Among the lines below, copy exactly those from the one with "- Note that" through the one with "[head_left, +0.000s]", counting both ends.

PROVIDED MATERIAL START

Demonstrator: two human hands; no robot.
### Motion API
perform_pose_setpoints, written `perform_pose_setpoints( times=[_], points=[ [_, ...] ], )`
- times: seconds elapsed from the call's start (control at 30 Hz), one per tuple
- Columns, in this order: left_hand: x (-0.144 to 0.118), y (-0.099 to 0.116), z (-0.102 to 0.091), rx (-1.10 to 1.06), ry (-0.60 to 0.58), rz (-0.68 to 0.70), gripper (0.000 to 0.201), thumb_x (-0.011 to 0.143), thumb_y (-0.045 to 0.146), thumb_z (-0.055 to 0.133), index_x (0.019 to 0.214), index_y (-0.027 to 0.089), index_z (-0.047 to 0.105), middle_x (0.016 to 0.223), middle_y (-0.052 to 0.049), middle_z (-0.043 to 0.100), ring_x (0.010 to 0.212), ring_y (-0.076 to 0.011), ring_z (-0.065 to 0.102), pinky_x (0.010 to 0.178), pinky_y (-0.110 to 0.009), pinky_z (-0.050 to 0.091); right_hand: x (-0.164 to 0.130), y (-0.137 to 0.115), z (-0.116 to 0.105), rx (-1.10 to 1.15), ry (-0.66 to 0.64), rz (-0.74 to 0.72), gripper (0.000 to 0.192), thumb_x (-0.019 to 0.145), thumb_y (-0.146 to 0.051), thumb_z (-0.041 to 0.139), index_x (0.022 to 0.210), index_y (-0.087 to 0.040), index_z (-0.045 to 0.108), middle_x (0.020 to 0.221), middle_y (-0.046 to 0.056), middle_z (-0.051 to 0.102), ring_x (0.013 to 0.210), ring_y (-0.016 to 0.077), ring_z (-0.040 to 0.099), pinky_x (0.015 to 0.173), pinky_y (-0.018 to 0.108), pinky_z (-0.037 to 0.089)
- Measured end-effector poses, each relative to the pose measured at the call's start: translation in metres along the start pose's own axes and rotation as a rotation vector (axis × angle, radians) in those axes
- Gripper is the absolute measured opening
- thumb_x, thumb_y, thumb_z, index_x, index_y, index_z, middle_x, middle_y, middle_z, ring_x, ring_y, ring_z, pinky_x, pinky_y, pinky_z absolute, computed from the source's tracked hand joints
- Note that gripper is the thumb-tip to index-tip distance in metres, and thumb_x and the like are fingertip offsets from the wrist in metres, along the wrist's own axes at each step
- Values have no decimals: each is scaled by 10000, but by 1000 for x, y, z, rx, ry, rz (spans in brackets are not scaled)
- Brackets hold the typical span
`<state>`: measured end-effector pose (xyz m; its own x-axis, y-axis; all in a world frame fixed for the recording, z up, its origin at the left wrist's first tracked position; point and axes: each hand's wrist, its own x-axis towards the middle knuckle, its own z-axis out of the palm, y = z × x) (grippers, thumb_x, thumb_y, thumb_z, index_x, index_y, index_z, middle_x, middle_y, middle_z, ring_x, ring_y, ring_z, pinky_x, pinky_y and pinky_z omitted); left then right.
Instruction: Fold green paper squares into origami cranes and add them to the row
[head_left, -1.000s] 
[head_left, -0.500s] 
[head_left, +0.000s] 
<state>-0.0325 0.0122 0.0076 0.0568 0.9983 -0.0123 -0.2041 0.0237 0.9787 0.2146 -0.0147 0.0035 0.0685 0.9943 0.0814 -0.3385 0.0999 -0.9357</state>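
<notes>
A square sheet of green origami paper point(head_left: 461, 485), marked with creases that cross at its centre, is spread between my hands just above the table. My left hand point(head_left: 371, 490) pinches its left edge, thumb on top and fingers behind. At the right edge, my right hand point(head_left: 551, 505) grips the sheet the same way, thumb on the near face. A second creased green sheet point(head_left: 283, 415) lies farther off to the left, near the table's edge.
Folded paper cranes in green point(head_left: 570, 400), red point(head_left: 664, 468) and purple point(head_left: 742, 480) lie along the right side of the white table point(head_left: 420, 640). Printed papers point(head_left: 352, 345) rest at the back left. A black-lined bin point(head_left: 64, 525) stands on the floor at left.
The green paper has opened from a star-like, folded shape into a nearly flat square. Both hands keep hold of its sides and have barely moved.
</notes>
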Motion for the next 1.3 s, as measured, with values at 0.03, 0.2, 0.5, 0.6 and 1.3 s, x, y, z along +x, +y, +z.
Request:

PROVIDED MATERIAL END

• [TASK OUTPUT]:
- Note that gripper is the thumb-tip to index-tip distance in metres, and thumb_x and the like are fingertip offsets from the wrist in metres, along the wrist's own axes at each step
- Values have no decimals: each is scaled by 10000, but by 1000 for x, y, z, rx, ry, rz (spans in brackets are not scaled)
- Brackets hold the typical span
`<state>`: measured end-effector pose (xyz m; its own x-axis, y-axis; all in a world frame fixed for the recording, z up, its origin at the left wrist's first tracked position; point and axes: each hand's wrist, its own x-axis towards the middle knuckle, its own z-axis out of the palm, y = z × x) (grippers, thumb_x, thumb_y, thumb_z, index_x, index_y, index_z, middle_x, middle_y, middle_z, ring_x, ring_y, ring_z, pinky_x, pinky_y and pinky_z omitted); left then right.
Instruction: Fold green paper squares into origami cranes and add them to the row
[head_left, -1.000s] 
[head_left, -0.500s] 
[head_left, +0.000s] 

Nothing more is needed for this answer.